(DATA TO USE Opens)

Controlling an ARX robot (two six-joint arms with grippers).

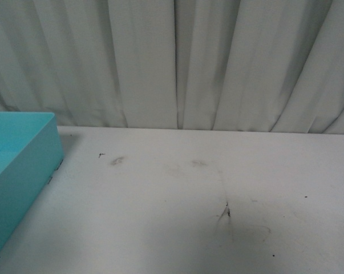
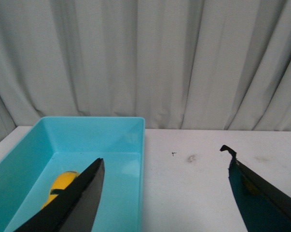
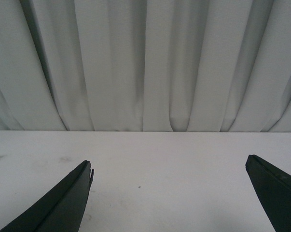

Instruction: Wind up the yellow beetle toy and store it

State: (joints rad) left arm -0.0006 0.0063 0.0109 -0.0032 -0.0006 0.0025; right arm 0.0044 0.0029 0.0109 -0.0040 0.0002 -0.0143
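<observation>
The yellow beetle toy lies inside the turquoise bin, partly hidden behind one black finger of my left gripper. That gripper is open and empty, hanging over the bin's edge and the white table. In the right wrist view my right gripper is open too, with only bare white table between its fingers. The front view shows the bin at the far left, neither arm and no toy.
A white table with small dark scuffs runs to a pleated grey-white curtain along its far edge. The bin stands at the table's left side.
</observation>
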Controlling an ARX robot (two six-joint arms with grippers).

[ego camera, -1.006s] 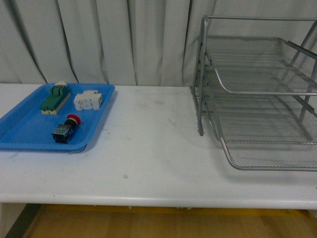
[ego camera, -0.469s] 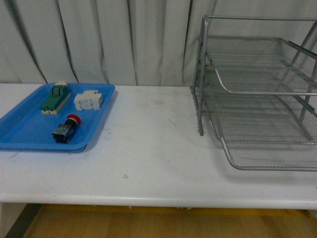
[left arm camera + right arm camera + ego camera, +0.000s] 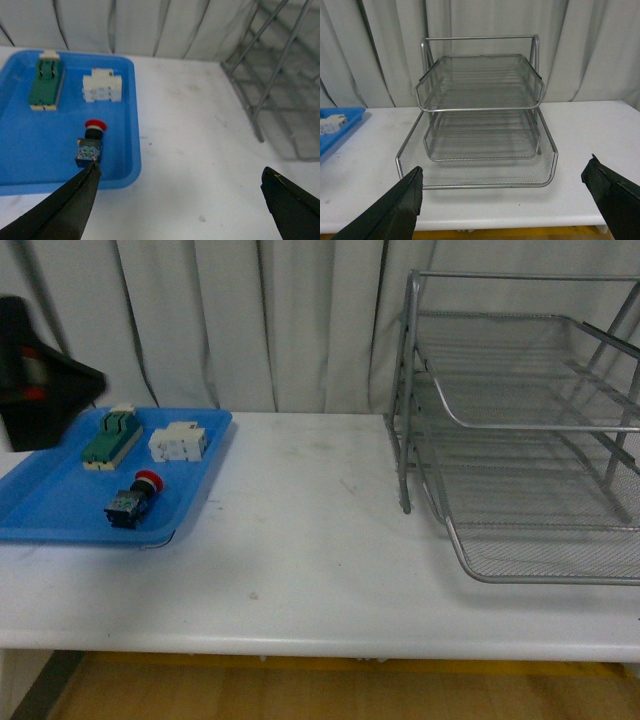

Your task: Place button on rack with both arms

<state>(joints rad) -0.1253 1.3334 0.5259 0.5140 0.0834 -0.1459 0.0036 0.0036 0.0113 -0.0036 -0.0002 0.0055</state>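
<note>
White table [image 3: 320, 540] carries the wire rack [image 3: 520, 440] at right and a blue tray [image 3: 50, 510] at left. The left gripper [image 3: 181, 171] and right gripper [image 3: 505, 167] hang spread wide, empty. The button [image 3: 133, 498] lies on its side in the tray.

A part of the left arm [image 3: 40, 370] shows at the far left of the front view, dark and blurred. The left gripper [image 3: 180, 200] has its black fingers [image 3: 60, 207] spread wide and holds nothing. The right gripper [image 3: 502, 197] is also wide apart, with nothing between its fingers [image 3: 615, 195].
</note>
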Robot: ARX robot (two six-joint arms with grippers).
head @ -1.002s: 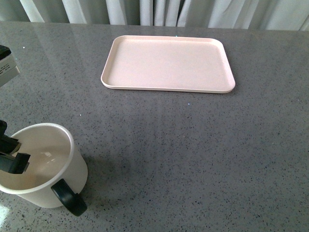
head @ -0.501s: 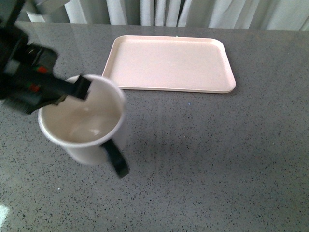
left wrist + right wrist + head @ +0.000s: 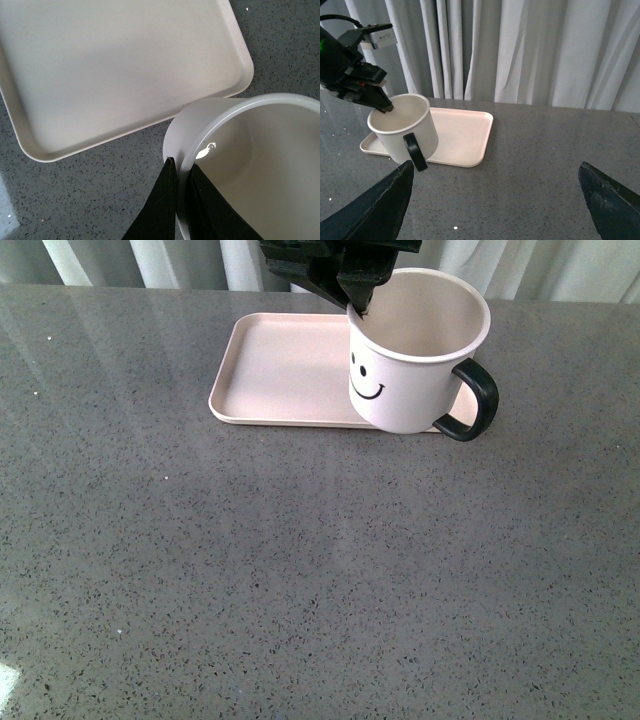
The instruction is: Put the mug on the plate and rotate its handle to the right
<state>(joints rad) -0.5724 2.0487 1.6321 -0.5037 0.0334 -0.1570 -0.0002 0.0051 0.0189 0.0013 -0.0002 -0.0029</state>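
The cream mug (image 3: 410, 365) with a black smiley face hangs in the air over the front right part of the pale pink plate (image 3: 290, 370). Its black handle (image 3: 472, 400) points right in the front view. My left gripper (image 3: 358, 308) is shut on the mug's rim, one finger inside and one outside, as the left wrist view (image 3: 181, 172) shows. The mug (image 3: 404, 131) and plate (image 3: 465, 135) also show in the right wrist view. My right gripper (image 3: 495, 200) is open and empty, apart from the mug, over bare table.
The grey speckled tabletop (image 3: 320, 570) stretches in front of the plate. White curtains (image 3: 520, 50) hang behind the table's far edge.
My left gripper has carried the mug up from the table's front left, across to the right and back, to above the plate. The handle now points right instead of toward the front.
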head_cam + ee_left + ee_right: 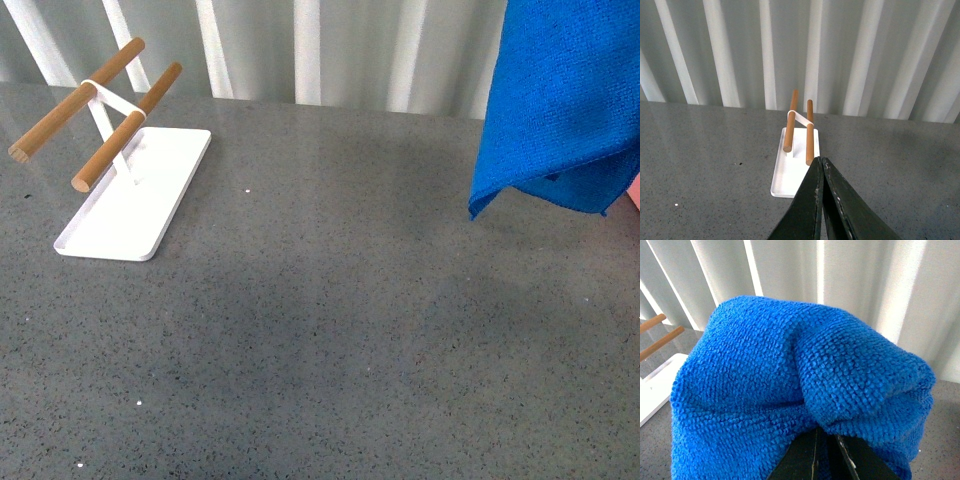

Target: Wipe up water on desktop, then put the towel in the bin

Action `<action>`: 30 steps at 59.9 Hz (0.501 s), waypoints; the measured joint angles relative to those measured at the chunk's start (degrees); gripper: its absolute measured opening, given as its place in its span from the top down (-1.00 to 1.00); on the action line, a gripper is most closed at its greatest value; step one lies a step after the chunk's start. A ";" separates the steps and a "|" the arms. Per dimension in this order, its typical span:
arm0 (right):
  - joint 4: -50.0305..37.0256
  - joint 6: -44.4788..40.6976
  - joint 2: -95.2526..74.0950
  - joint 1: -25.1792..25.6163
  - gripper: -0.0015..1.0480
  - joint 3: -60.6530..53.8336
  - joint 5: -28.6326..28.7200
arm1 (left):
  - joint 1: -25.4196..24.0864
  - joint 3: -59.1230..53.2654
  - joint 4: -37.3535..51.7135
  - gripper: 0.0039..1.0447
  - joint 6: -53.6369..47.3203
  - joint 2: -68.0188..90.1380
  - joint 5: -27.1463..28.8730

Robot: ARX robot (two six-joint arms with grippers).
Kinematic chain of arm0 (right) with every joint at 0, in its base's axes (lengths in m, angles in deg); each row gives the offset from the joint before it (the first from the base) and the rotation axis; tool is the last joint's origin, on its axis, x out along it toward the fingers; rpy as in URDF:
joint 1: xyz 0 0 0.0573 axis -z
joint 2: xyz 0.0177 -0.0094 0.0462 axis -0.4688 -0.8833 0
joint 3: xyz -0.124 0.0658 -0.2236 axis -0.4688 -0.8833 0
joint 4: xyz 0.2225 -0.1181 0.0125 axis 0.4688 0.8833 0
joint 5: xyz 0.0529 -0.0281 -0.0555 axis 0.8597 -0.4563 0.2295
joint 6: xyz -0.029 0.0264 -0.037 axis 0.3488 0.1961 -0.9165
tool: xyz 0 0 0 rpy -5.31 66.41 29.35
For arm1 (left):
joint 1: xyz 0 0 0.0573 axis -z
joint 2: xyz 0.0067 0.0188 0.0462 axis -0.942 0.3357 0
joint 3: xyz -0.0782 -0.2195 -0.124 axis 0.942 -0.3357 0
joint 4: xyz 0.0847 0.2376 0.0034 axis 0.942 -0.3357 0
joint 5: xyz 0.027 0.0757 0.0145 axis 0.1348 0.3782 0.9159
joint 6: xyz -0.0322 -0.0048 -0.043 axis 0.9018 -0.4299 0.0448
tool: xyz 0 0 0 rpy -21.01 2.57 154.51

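towel (pixel 565 110) hangs well apart from white rack (pixel 140 215)

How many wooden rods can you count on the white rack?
2. Both lie side by side across the white rack at the far left of the desktop: one rod outermost, the other rod just right of it. None appears hidden.

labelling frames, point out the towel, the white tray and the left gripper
towel (pixel 560 100), front view, middle of hanging cloth
white tray (pixel 150 210), front view, bare base
left gripper (pixel 821 162), left wrist view, between fingertips
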 joint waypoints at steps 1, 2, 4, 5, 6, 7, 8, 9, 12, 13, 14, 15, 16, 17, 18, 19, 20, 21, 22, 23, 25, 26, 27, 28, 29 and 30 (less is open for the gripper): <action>0.07 0.00 0.00 -0.02 0.94 0.02 -0.04 | 0.00 0.00 -0.02 0.94 0.00 0.00 0.00; 0.07 0.00 0.00 -0.04 0.94 0.02 -0.04 | 0.00 0.00 -0.07 0.94 0.00 0.00 0.00; 0.17 0.02 0.00 -0.07 0.94 0.11 -0.09 | 0.00 0.00 -0.15 0.94 0.00 0.02 0.00; 0.31 0.04 0.00 -0.11 0.94 0.15 -0.15 | 0.00 0.00 -0.20 0.94 0.00 0.00 0.02; 0.55 0.04 -0.09 -0.13 0.94 0.24 -0.44 | 0.00 0.00 -0.20 0.94 0.00 0.00 0.00; 0.70 0.00 -0.17 -0.17 0.94 0.28 -0.70 | 0.00 0.00 -0.20 0.94 0.00 0.00 0.00; 0.87 -0.02 -0.31 -0.22 0.94 0.37 -0.96 | 0.00 0.00 -0.20 0.94 0.00 0.00 0.00; 1.03 0.00 -0.37 -0.22 0.94 0.42 -1.03 | 0.00 0.00 -0.20 0.94 0.00 0.00 0.00; 2.91 0.39 -1.09 -0.22 0.94 1.16 -1.70 | 0.00 0.00 -0.24 0.74 0.02 0.00 0.00; 3.96 0.59 -1.73 -0.22 0.94 1.70 -2.19 | 0.00 0.00 -0.24 0.64 0.02 -0.02 0.02; 4.72 1.14 -2.27 -0.20 0.94 2.14 -2.23 | 0.00 0.00 -0.24 0.57 0.02 -0.02 0.00; 5.77 1.64 -2.95 -0.09 0.94 2.64 -2.10 | 0.00 0.00 -0.24 0.50 0.02 0.00 0.00; 7.06 2.67 -3.63 0.00 0.94 3.26 -1.86 | 0.00 0.00 -0.24 0.43 0.02 0.00 0.00; 9.29 4.20 -4.92 0.13 0.94 4.17 -2.03 | 0.00 0.00 -0.24 0.33 0.00 0.00 0.00; 10.54 5.01 -5.92 0.17 0.94 4.70 -2.34 | 0.00 0.00 -0.24 0.26 0.02 0.00 0.00; 11.58 6.43 -7.02 0.22 0.94 5.22 -2.54 | 0.00 0.00 -0.24 0.19 0.02 0.00 0.00; 12.68 7.56 -8.17 0.24 0.94 5.70 -2.56 | 0.00 0.00 -0.24 0.12 0.02 0.00 0.00; 13.84 8.59 -9.44 0.26 0.94 6.21 -2.58 | 0.00 0.00 -0.24 0.05 0.02 0.00 0.00; 14.34 9.05 -10.10 0.26 0.94 6.45 -2.60 | 0.00 0.00 -0.24 0.02 0.02 0.00 0.00; 14.93 9.84 -11.50 0.26 0.94 6.86 -2.67 | 0.00 0.00 -0.24 -0.05 0.02 0.00 0.00; 15.76 10.73 -13.62 0.26 0.94 7.48 -2.86 | 0.00 0.00 -0.24 -0.15 0.02 0.00 0.00; 16.09 10.91 -14.34 0.26 0.94 7.72 -3.02 | 0.00 0.00 -0.24 -0.19 0.02 0.00 0.00; 16.57 11.10 -15.80 0.26 0.94 8.17 -3.17 | 0.00 0.00 -0.24 -0.26 0.02 0.00 0.00; 16.72 11.30 -16.48 0.26 0.94 8.35 -3.30 | 0.00 0.00 -0.24 -0.29 0.00 0.00 0.00; 17.07 11.54 -17.94 0.26 0.94 8.79 -3.39 | 0.00 0.00 -0.24 -0.36 0.02 0.00 0.00; 17.31 11.63 -18.64 0.26 0.94 9.03 -3.43 | 0.00 0.00 -0.24 -0.40 0.02 0.00 0.00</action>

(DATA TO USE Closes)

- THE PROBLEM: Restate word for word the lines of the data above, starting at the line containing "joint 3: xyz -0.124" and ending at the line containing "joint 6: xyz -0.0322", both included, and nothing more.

- ANSWER TO THIS TASK:
joint 3: xyz -0.124 0.0658 -0.2236 axis -0.4688 -0.8833 0
joint 4: xyz 0.2225 -0.1181 0.0125 axis 0.4688 0.8833 0
joint 5: xyz 0.0529 -0.0281 -0.0555 axis 0.8597 -0.4563 0.2295
joint 6: xyz -0.029 0.0264 -0.037 axis 0.3488 0.1961 -0.9165
tool: xyz 0 0 0 rpy -5.31 66.41 29.35
For arm1 (left):
joint 1: xyz 0 0 0.0573 axis -z
joint 2: xyz 0.0067 0.0188 0.0462 axis -0.942 0.3357 0
joint 3: xyz -0.0782 -0.2195 -0.124 axis 0.942 -0.3357 0
joint 4: xyz 0.0847 0.2376 0.0034 axis 0.942 -0.3357 0
joint 5: xyz 0.027 0.0757 0.0145 axis 0.1348 0.3782 0.9159
joint 6: xyz -0.0322 -0.0048 -0.043 axis 0.9018 -0.4299 0.0448

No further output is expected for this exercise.